La POLPA E L’OSSO di Francesco Rispoli | Che è una serva tua madre? Che è una serva? Tua madre non serve!
E. De Filippo, Natale in casa Cupiello, 1931
Napoli 2003. Con Remo Bodei, relatore invitato, inauguriamo il Corso di Laurea in Ingegneria Edile-Architettura. Gli dico “qui la filosofia serve”. Risponde: “la filosofia non serve!!!”. Resto interdetto. Ma lui, sorridendo: “la filosofia non è servitrice!!!”
Quante volte, prima e dopo, ho incontrato l’uso della filosofia per puntellare – come arnese di fortuna o con citazioni di seconda, terza, quarta mano – presunte verità, edifici di pensiero costruiti su malferme “fondamenta”! Soprattutto da chi considera la scienza paradiso della metodologia.
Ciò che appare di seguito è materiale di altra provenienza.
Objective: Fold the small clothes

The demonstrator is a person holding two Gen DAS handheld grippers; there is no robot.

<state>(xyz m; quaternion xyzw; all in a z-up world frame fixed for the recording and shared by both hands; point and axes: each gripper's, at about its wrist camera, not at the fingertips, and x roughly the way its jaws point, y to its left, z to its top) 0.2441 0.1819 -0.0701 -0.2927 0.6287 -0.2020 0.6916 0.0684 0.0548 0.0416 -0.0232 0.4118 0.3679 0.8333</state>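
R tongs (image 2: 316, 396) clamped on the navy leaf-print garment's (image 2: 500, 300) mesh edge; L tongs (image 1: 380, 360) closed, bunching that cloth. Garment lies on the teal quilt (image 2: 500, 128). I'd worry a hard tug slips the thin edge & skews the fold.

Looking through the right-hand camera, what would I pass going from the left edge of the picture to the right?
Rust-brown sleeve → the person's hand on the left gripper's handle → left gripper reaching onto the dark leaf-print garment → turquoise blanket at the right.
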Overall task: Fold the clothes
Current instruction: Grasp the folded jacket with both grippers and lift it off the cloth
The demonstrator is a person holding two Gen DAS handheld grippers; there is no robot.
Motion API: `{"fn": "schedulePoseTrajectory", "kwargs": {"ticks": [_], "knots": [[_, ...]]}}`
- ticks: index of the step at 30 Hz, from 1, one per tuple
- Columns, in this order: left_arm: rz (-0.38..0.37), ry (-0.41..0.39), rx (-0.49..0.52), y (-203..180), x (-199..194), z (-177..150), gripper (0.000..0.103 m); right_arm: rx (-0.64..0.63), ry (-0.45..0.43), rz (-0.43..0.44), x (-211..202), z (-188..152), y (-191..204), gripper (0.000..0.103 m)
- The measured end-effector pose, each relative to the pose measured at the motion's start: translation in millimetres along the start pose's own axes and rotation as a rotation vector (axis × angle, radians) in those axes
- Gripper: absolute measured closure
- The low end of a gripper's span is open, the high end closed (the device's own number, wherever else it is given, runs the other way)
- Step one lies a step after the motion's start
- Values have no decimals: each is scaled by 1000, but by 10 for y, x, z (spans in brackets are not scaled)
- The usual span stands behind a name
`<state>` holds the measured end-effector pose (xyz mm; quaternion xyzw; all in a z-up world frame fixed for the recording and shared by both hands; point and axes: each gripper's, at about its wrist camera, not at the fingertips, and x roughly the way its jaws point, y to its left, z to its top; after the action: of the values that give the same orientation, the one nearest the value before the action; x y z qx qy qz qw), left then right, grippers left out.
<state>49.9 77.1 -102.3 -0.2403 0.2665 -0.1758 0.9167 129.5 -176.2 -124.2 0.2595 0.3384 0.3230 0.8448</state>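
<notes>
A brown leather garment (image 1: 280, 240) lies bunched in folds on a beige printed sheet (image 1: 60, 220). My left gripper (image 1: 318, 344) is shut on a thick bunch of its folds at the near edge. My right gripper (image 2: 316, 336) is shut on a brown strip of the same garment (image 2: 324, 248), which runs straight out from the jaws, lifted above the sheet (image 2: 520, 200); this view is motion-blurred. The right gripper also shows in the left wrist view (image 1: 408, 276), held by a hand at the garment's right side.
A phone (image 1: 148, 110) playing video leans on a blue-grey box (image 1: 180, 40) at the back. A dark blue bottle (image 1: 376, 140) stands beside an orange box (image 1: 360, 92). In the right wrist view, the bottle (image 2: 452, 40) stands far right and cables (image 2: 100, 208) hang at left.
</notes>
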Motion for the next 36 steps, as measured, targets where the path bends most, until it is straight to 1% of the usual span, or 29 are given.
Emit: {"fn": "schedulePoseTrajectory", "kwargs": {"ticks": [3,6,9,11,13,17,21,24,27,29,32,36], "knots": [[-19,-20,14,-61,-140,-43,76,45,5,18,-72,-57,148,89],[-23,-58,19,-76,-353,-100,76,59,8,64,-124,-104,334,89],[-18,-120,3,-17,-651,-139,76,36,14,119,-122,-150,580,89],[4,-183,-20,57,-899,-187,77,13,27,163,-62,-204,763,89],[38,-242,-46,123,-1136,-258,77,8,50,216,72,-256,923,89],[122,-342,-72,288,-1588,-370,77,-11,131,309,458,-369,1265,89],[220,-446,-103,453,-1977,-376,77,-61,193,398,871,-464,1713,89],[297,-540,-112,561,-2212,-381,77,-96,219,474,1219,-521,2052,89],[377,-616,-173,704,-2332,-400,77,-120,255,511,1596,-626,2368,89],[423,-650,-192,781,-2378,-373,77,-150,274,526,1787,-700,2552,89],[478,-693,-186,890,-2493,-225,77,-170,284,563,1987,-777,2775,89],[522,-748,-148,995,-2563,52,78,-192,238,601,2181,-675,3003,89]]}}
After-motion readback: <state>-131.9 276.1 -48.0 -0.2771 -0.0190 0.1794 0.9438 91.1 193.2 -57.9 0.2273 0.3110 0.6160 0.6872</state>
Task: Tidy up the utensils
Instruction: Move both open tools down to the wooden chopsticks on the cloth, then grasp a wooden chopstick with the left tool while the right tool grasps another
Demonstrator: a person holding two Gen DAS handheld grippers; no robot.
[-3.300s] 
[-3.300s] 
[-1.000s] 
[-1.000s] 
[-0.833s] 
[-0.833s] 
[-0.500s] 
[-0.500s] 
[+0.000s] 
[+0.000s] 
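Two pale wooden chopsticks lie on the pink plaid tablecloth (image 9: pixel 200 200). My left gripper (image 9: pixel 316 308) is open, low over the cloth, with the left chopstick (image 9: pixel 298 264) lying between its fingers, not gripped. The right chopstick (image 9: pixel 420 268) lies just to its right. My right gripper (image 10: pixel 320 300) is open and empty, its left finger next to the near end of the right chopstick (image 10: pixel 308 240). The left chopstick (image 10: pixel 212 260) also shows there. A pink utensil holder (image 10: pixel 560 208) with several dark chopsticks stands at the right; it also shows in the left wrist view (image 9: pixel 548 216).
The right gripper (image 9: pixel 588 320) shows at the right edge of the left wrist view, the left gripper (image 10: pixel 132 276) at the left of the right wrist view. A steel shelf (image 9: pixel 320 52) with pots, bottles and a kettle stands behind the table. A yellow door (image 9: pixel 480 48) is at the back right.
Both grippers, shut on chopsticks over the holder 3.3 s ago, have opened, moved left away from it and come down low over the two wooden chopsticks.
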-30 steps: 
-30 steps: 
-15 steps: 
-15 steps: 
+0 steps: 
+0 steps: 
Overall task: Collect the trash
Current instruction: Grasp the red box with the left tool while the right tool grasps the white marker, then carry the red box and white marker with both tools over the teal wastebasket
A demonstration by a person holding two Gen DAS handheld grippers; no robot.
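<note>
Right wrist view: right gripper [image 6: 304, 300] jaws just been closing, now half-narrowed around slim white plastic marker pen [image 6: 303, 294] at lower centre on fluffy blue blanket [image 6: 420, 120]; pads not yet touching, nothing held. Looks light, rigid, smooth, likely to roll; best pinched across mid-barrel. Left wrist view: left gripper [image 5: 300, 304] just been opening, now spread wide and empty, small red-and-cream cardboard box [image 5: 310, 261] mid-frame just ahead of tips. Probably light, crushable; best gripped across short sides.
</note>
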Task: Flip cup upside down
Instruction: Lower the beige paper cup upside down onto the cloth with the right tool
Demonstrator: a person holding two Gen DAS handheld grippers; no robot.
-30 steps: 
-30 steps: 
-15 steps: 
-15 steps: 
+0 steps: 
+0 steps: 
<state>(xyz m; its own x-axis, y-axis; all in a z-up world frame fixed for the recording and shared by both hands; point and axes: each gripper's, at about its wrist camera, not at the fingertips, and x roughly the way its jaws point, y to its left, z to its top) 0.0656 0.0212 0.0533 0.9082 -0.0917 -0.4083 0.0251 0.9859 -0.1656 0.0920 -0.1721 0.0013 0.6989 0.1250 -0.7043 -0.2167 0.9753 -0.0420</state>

«Immaginiamo dei marinai che, in mare aperto, stiano modificando la loro goffa imbarcazione da una forma circolare a una più affusolata. Fanno uso di travi alla deriva e travi della vecchia struttura. Ma non possono mettere la nave in bacino per ricostruirla da capo. Durante il loro lavoro stanno sulla vecchia struttura e lottano contro violenti fortunali e onde tempestose. Questo è il destino degli scienziati».
La metafora è di Otto Neurath, tra i fondatori del Circolo di Vienna (1922), la fucina del neopositivismo logico che considera la riflessione sul metodo scientifico compito principale – se non unico – della filosofia.
Neurath, a differenza degli altri membri (tutti matematici o fisici, oltre che filosofi), proveniva dalle scienze storico-sociali. Si rese conto che la riduzione del metodo scientifico a quello della fisica trascura del tutto la dimensione storico-sociale dell’impresa scientifica. Che nessuna codificazione del metodo scientifico può prescindere da un approccio storico e sociologico a comportamenti, linguaggi, valori condivisi, procedure adottate e decisioni metodologiche della ricerca scientifica.
La situazione sociologica di una cultura o di un periodo storico è infatti favorevole a certe forme di ideologia o di atteggiamento filosofico e sfavorevole ad altre.
Così, forse, è meglio navigare in acque incerte lottando “contro onde tempestose” piuttosto che affondare in mare calmo sotto pesanti carichi di presunte “certezze”.